■ **WORK REQUIRED**:
The copy must hold every line from the one with "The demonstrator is" through the end of the listing, word for word, and must hold no pictures.

___ DATA BLOCK

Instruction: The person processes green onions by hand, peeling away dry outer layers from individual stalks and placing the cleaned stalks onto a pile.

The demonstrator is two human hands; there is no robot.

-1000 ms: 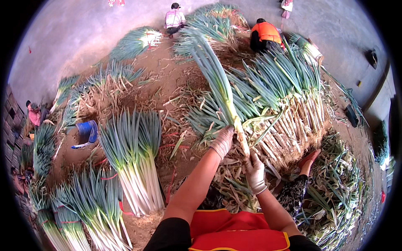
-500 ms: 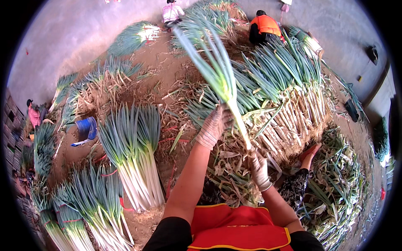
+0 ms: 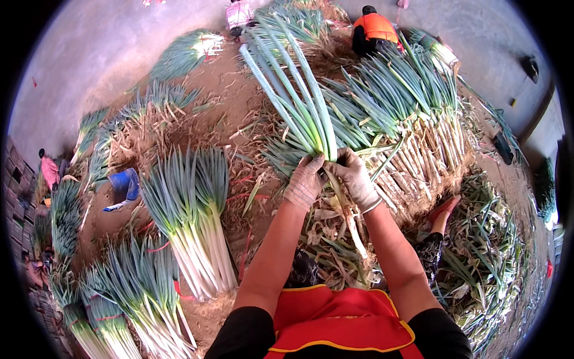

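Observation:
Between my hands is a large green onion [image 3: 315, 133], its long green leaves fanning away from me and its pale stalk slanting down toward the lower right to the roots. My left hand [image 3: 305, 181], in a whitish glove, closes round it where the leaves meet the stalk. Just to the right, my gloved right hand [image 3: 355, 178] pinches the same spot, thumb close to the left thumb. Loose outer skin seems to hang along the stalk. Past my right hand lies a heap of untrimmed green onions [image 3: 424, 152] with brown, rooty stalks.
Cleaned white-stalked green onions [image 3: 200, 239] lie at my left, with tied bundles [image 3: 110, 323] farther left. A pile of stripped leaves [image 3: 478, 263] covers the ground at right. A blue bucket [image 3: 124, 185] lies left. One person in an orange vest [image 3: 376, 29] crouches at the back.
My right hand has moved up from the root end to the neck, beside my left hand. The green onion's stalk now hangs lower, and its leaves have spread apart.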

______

■ **RESPONSE AREA**:
The demonstrator is two human hands; there is no robot.

-1000 ms: 
-500 ms: 
+0 ms: 

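Observation:
Between my hands is a large green onion [image 3: 315, 133], its long green leaves fanning away from me and its pale stalk slanting down toward the lower right to the roots. My left hand [image 3: 305, 181], in a whitish glove, closes round it where the leaves meet the stalk. Just to the right, my gloved right hand [image 3: 355, 178] pinches the same spot, thumb close to the left thumb. Loose outer skin seems to hang along the stalk. Past my right hand lies a heap of untrimmed green onions [image 3: 424, 152] with brown, rooty stalks.
Cleaned white-stalked green onions [image 3: 200, 239] lie at my left, with tied bundles [image 3: 110, 323] farther left. A pile of stripped leaves [image 3: 478, 263] covers the ground at right. A blue bucket [image 3: 124, 185] lies left. One person in an orange vest [image 3: 376, 29] crouches at the back.
My right hand has moved up from the root end to the neck, beside my left hand. The green onion's stalk now hangs lower, and its leaves have spread apart.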

Output for the exercise is complete.